Here's a suggestion for a "pinned" topic for either the Health and Behavior Section or the Training Section.


Behavior Professionals









Joy


----------



## jmm (Nov 23, 2004)

That's an excellent link!


----------



## allheart (Oct 3, 2008)

I can't open the link .

I did contact a behaviour Professional for Mia...who will be coming to our house after her spay operation, but I would be really interested in this site as well. Is it my computer?

By the way Jackie...thanks so much...I did receive the book "Mine" A preactical guide to resource guarding in dogs. Thanks so much for the reccomendation. The book is excellent with a great deal of wonderful tips and information.


----------



## jmm (Nov 23, 2004)

The link is a pdf file. You need Adobe Acrobat to open it. 
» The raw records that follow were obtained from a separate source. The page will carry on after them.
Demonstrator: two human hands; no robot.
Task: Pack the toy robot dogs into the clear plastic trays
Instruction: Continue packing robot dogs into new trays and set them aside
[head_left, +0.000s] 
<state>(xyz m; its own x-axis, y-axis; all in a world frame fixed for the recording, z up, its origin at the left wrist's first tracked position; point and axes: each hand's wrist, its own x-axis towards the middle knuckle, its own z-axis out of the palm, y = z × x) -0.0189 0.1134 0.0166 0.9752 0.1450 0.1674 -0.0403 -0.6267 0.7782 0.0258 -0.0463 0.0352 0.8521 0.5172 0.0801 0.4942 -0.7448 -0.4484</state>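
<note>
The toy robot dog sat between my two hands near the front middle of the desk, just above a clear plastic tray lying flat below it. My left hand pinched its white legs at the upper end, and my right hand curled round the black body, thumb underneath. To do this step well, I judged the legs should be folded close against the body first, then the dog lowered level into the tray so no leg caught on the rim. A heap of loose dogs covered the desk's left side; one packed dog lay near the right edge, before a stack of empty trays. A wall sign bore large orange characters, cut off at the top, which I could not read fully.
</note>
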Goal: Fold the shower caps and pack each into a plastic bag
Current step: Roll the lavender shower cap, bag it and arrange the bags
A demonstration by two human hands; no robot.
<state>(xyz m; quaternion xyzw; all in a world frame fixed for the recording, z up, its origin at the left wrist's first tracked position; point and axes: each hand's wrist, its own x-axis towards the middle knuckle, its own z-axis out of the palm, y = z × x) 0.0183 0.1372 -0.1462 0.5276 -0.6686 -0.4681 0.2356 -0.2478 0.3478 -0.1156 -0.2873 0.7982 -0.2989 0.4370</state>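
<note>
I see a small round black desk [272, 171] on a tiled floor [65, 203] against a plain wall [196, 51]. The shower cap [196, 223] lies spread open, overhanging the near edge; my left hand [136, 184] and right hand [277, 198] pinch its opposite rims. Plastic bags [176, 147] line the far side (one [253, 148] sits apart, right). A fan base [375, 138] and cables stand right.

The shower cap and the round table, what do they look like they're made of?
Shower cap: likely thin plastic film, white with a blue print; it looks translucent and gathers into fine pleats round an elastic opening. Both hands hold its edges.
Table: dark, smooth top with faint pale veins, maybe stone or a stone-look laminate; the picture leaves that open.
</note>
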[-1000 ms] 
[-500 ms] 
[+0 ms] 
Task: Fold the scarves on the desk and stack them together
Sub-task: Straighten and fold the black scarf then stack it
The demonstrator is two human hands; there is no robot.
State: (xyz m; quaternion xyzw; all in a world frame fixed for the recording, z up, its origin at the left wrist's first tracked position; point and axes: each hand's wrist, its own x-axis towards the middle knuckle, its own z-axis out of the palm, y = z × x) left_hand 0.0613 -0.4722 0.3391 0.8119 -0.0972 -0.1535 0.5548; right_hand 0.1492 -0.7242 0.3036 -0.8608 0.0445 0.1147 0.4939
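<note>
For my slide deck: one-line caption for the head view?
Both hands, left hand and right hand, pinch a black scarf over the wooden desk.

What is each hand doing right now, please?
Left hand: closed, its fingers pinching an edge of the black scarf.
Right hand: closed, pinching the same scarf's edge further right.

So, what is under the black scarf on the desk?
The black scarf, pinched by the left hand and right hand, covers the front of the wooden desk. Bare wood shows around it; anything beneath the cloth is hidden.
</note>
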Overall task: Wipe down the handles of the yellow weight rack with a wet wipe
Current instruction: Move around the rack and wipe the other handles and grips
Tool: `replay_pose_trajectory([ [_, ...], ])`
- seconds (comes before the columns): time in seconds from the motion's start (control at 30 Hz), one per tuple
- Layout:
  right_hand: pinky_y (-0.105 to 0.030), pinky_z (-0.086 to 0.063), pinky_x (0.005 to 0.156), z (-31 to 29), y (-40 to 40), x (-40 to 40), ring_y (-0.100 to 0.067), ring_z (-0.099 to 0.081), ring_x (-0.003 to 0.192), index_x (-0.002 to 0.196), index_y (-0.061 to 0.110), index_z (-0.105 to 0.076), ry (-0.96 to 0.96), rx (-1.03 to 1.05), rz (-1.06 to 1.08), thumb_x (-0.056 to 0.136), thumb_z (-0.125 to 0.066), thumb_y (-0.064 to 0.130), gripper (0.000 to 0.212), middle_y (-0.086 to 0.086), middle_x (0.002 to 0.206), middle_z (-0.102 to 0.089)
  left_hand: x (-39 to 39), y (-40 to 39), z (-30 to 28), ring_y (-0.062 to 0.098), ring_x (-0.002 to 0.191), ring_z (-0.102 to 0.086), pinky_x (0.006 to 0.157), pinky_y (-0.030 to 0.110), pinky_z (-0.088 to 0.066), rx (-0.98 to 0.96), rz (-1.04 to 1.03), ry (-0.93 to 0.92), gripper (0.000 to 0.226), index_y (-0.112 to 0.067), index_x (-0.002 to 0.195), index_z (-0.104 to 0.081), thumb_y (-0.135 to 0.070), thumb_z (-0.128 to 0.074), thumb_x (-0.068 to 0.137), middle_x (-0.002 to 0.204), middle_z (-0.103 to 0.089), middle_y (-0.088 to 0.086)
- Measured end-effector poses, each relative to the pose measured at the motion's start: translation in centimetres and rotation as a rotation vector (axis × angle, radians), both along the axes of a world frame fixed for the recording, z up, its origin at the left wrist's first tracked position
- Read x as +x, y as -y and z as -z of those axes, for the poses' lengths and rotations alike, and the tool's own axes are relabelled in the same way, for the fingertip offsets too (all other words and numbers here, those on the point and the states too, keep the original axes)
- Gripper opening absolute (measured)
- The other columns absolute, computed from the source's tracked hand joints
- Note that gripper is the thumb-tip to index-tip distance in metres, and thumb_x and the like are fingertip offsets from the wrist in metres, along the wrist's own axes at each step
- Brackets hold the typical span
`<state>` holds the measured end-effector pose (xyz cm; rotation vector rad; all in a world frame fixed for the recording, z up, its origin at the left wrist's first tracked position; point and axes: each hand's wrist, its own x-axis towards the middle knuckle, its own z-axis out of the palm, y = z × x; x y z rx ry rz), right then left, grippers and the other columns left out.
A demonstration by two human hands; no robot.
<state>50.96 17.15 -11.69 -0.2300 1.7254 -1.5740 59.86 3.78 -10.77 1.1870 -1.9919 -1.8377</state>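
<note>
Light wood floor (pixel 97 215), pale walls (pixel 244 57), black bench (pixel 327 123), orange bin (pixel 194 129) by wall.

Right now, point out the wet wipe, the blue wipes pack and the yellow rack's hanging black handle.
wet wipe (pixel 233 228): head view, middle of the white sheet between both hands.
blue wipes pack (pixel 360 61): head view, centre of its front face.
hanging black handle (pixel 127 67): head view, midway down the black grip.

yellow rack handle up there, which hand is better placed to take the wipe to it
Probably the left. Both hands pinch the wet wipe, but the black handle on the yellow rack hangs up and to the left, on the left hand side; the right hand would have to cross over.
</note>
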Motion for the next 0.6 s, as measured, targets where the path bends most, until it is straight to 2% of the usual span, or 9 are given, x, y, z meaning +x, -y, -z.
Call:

I'm glad you like the book!


----------



## allheart (Oct 3, 2008)

QUOTE (JMM @ Jan 8 2009, 10:18 AM) index.php?act=findpost&pid=701553


> The link is a pdf file. You need Adobe Acrobat to open it.
> 
> I'm glad you like the book![/B]



Gotcha, that's what it is  thanks!!!!


----------



## Morkie4 (Oct 13, 2006)

Thanks for the link!!!


----------



## Harley & Dakotas Mum (Jun 11, 2005)

Thank you Joy! Perfect timing - I was just thinking about this last night (for Dakota) and woke up this morning to this post!!!


----------



## lilguyparker (Aug 16, 2007)

What's the difference between CAAB and IAAC?

http://www.iaabc.org/


----------



## jmm (Nov 23, 2004)

A CAAB has an advanced degree. A member of IAABC may or may not, there are no set educational qualifications. At least, this was the last time I looked at it...


----------